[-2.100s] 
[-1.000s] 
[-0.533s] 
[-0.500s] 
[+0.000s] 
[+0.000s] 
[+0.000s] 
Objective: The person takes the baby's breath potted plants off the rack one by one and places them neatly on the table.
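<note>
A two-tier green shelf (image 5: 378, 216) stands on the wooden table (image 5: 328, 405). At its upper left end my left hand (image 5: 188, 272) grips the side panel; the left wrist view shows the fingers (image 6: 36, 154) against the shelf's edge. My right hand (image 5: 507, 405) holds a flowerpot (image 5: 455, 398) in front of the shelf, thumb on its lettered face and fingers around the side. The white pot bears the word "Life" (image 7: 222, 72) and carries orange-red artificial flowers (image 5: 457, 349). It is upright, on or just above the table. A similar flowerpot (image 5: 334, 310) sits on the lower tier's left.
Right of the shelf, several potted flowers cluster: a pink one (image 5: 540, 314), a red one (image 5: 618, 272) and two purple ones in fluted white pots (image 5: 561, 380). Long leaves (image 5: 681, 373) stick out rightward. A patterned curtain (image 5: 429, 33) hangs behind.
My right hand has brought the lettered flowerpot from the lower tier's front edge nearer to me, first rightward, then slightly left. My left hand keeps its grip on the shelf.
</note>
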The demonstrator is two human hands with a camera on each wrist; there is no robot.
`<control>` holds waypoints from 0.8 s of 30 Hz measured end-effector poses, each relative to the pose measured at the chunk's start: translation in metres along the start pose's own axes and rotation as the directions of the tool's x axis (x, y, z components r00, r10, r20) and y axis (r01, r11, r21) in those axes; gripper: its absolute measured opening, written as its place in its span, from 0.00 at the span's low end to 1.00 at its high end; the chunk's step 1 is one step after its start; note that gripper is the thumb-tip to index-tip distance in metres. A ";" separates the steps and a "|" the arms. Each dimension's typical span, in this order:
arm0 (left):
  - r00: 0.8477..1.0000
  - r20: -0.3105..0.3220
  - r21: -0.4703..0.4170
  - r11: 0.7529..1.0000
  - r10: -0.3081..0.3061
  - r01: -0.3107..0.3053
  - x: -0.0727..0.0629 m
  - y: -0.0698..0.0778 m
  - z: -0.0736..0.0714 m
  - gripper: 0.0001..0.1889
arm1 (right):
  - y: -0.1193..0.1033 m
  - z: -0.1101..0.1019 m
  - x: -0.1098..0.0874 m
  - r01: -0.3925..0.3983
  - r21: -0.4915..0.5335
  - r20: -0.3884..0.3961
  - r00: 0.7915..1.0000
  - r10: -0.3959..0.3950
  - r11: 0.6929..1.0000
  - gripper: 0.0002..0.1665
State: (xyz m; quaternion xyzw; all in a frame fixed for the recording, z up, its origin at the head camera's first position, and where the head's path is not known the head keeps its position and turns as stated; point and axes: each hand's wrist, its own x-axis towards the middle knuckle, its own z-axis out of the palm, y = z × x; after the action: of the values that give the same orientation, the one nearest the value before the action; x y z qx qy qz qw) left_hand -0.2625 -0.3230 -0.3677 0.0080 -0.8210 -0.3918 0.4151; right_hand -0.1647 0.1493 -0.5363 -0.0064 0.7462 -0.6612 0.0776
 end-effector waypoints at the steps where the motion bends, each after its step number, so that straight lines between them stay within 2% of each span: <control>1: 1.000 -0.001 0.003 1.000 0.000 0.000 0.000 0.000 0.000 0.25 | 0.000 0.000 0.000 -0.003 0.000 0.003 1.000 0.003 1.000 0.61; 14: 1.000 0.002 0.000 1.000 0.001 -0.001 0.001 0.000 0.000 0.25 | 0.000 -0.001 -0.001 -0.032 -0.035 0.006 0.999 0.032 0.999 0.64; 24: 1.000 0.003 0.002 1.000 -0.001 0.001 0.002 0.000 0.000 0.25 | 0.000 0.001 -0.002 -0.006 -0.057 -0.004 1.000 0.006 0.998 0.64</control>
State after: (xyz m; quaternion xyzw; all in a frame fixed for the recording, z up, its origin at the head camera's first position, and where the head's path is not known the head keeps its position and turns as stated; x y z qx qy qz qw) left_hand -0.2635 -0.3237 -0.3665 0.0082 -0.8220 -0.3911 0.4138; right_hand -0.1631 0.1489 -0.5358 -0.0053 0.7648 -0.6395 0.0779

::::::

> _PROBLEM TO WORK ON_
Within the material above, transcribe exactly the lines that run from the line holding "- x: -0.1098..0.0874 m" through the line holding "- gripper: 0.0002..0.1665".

> _REPLY_
  - x: -0.1098..0.0874 m
  - r01: -0.3925..0.3983
  - r21: -0.4915..0.5335
  - r20: -0.3884..0.3961
  - r00: 0.7915..1.0000
  - r10: -0.3959..0.3950
  - r11: 0.6929..1.0000
  - gripper: 0.0002..0.1665

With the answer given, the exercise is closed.